DESCRIBE APPLICABLE RESTRICTIONS OR INDICATE “N/A”
If there are no restrictions described here, any Closing Disbursement Authorizer may submit a Disbursement Request for all available Loan proceeds.

DELETE FOLLOWING SECTION IF NO WIRE TRANSFERS AT ORIGINATION/CLOSING

Permitted Wire Transfers:  Disbursement Requests for the Closing Disbursement(s) to be made by wire transfer must specify the amount and applicable Receiving Party. Each Receiving Party included in any such Disbursement Request must be listed below. Administrative Agent is authorized to use the wire instructions that have been provided directly to Administrative Agent by the Receiving Party or Borrower and attached as the Closing Exhibit. All wire instructions must be in the format specified on the Closing Exhibit.

 
Names of Receiving Parties for the Closing Disbursement(s) (may include as many parties as needed; wire instructions for each Receiving Party must be attached as the Closing Exhibit)
1.
 
2.
 
3.
 

DELETE FOLLOWING SECTION IF NO DEPOSITS INTO WFB ACCOUNTS AT ORIGINATION/CLOSING

Direct Deposit:  Disbursement Requests for the Closing Disbursement(s) to be deposited into an account at Wells Fargo Bank, N.A. must specify the amount and applicable account.
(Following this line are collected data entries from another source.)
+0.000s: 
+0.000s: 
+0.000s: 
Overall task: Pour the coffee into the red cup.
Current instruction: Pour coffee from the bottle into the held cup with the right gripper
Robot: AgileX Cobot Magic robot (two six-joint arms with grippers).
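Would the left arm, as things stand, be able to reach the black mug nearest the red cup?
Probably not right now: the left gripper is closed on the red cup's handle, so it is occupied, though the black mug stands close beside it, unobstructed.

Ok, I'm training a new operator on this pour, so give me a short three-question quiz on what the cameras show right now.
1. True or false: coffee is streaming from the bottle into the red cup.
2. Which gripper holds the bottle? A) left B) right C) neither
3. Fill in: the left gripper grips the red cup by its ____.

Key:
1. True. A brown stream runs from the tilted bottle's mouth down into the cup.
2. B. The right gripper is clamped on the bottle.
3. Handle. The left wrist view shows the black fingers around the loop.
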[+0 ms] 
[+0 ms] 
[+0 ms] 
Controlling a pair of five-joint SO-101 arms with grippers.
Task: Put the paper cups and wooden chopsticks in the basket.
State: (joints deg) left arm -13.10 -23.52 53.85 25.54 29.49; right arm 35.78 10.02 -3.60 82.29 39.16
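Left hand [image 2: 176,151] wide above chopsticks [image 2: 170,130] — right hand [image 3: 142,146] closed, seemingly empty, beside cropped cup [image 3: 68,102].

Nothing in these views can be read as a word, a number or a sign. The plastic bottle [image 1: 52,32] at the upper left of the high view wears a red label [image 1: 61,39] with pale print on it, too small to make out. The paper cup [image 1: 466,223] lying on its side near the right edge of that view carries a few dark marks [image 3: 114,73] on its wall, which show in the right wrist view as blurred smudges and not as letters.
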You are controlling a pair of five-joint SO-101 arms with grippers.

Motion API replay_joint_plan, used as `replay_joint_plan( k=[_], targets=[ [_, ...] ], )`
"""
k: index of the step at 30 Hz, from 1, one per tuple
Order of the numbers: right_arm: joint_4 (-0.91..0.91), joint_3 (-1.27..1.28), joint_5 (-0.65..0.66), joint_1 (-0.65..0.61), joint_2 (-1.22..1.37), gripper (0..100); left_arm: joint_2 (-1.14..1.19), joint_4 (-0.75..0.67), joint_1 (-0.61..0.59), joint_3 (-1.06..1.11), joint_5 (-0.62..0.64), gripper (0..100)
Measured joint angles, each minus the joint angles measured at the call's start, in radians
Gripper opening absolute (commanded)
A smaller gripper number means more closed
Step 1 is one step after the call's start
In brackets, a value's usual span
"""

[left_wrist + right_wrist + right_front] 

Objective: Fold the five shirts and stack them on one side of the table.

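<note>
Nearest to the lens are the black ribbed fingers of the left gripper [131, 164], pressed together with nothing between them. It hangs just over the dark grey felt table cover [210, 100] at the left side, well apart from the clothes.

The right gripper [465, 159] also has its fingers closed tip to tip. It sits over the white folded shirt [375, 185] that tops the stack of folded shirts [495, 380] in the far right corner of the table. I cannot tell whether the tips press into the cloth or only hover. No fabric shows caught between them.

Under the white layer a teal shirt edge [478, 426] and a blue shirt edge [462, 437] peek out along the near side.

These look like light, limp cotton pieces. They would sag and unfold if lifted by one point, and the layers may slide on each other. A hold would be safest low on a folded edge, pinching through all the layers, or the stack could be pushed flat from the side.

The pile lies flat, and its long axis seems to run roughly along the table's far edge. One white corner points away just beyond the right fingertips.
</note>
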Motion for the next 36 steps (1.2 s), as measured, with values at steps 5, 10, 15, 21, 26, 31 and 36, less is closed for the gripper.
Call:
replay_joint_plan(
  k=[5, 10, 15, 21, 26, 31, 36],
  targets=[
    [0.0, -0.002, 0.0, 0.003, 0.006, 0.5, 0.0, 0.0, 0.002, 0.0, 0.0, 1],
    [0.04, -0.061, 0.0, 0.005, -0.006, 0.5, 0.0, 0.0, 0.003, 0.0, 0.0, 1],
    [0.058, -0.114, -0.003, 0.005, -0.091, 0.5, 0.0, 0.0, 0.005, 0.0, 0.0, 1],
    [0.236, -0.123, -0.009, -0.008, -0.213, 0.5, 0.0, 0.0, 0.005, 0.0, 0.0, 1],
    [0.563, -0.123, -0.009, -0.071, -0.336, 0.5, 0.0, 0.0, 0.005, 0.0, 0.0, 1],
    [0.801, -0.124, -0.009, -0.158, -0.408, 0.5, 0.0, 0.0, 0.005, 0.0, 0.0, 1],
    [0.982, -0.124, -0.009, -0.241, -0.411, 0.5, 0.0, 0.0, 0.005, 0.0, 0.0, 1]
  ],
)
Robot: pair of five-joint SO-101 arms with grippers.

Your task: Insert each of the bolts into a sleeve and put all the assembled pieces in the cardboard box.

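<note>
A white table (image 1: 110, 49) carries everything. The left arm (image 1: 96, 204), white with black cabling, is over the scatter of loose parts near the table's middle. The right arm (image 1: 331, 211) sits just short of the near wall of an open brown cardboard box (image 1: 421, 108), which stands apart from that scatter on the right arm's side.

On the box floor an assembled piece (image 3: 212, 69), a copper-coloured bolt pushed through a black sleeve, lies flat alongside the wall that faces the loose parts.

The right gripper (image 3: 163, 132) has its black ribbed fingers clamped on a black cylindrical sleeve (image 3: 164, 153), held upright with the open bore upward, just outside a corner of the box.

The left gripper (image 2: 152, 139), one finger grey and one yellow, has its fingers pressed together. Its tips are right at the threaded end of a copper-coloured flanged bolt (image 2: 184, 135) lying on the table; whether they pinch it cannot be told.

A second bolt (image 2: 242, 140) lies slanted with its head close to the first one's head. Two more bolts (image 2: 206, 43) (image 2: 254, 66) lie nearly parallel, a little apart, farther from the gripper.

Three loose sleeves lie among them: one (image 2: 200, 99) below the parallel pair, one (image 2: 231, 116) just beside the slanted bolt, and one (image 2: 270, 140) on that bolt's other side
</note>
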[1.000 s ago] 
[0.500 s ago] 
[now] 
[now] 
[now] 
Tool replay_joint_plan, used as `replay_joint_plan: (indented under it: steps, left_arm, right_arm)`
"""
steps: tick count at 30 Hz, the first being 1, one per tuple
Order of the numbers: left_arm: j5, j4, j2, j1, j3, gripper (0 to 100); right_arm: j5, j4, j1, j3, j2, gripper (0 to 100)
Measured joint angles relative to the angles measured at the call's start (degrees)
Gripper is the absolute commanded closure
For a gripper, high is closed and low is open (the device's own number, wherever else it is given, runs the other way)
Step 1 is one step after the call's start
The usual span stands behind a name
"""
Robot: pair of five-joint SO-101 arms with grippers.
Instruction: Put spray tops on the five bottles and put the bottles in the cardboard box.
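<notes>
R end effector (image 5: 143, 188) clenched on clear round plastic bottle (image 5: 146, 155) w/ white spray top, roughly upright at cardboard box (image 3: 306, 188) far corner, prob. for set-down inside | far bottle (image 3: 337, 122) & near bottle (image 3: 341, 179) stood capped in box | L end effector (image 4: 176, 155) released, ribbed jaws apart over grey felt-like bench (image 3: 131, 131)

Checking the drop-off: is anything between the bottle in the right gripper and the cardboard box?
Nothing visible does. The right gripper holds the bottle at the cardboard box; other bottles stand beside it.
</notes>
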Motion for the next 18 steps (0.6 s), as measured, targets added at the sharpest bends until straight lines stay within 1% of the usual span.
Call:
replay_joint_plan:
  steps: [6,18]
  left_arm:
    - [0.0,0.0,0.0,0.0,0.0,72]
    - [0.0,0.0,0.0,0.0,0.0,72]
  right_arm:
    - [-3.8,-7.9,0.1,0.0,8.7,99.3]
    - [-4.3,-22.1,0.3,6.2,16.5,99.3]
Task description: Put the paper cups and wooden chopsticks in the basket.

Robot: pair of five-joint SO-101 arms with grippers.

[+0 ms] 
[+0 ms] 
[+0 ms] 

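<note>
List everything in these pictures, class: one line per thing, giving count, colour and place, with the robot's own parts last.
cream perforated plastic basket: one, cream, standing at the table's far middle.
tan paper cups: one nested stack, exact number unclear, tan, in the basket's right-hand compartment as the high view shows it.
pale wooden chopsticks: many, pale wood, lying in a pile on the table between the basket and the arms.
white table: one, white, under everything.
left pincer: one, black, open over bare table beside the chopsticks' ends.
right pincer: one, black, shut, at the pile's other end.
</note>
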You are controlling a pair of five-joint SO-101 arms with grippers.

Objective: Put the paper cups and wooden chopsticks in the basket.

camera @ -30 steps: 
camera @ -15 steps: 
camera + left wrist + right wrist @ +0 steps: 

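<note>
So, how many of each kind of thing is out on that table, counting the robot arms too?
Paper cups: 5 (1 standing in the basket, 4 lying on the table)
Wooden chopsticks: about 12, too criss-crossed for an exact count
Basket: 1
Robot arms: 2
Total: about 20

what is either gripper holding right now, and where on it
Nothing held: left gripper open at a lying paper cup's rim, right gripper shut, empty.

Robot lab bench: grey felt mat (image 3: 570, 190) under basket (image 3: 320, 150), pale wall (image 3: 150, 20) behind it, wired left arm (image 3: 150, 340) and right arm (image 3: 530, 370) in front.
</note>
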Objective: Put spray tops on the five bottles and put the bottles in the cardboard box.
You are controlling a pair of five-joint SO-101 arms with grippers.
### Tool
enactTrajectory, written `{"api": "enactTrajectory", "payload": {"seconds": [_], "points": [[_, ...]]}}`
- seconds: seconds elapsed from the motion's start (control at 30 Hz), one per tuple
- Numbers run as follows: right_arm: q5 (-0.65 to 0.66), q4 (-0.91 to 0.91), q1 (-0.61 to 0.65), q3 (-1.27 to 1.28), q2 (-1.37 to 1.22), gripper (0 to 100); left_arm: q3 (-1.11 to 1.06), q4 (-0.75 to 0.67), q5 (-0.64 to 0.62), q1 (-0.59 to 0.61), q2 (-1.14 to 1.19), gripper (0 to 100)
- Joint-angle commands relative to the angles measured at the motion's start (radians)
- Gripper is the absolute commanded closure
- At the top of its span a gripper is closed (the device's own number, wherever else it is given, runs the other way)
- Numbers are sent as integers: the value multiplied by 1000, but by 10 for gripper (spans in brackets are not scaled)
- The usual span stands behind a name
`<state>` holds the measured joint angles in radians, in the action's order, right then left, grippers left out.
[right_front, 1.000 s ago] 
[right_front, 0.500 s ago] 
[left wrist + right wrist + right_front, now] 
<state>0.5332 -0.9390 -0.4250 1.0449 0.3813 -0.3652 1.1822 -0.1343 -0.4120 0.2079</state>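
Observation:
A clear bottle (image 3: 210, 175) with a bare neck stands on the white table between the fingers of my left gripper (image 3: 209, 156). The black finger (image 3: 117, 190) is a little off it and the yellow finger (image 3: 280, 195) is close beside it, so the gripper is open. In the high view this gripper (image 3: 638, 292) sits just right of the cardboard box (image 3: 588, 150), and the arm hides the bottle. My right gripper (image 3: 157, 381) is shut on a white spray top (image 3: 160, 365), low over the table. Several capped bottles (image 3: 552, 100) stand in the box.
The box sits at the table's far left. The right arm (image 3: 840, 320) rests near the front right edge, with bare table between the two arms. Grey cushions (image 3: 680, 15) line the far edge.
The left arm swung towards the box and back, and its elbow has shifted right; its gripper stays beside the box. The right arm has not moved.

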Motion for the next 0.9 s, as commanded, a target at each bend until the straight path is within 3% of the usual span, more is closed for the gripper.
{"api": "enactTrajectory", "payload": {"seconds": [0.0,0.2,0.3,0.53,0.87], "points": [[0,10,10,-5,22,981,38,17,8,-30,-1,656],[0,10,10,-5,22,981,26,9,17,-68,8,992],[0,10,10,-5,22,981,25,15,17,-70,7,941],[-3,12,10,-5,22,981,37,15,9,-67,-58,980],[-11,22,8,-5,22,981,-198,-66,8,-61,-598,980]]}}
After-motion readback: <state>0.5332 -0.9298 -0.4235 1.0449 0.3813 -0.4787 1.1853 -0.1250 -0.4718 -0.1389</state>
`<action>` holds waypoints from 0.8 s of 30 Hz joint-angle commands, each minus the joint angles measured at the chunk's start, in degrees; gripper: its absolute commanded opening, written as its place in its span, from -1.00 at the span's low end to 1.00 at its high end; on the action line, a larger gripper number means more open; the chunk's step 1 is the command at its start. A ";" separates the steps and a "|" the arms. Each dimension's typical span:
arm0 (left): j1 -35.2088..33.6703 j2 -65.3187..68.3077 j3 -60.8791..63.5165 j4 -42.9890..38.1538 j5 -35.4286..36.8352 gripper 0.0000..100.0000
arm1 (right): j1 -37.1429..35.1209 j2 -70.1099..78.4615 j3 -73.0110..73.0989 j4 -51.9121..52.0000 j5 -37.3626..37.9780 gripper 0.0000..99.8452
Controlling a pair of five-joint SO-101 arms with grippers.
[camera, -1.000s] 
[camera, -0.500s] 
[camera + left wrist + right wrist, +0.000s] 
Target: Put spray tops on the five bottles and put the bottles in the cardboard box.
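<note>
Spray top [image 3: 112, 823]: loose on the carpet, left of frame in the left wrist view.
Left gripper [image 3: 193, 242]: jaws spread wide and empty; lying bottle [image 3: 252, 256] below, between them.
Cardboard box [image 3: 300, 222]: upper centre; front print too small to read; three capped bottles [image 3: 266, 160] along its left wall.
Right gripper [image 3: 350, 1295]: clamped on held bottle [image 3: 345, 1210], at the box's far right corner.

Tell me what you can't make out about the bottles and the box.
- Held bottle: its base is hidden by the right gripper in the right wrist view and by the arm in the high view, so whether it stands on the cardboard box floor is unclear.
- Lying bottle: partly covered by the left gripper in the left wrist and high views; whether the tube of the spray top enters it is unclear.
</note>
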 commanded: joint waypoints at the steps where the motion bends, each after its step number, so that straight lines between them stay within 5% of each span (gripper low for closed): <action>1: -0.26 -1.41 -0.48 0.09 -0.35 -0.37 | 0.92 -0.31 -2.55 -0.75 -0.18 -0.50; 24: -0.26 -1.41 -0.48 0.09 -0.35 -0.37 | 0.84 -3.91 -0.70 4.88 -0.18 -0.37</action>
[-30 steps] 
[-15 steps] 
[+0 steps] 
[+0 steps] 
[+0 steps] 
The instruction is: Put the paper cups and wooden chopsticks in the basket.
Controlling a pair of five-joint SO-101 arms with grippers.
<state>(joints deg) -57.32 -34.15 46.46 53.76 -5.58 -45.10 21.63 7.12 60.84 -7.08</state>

Each account included in any such Disbursement Request must be listed below.

Name on Deposit Account:
Wells Fargo Bank, N.A. Deposit Account Number:
Further Credit Information/Instructions:




Disbursements of Loan Proceeds Subsequent to Loan Closing/Origination


Subsequent Disbursement Authorizers: Administrative Agent is authorized to accept one or more Disbursement Requests from any of the individuals named below (each, a “Subsequent Disbursement Authorizer”) to disburse Loan proceeds after the date of the Loan origination/closing and to initiate Disbursements in connection therewith (each, a “Subsequent Disbursement”):

 
Individual’s Name
Title
1.
 
 
2.
 
 
3.
 
 

Describe Restrictions, if any, on the authority of the Subsequent Disbursement Authorizers (dollar amount limits, wire/deposit destinations, etc.):  
DESCRIBE APPLICABLE RESTRICTIONS OR INDICATE “N/A”
If there are no restrictions described here, any Subsequent Disbursement Authorizer may submit a Disbursement Request for all available Loan proceeds.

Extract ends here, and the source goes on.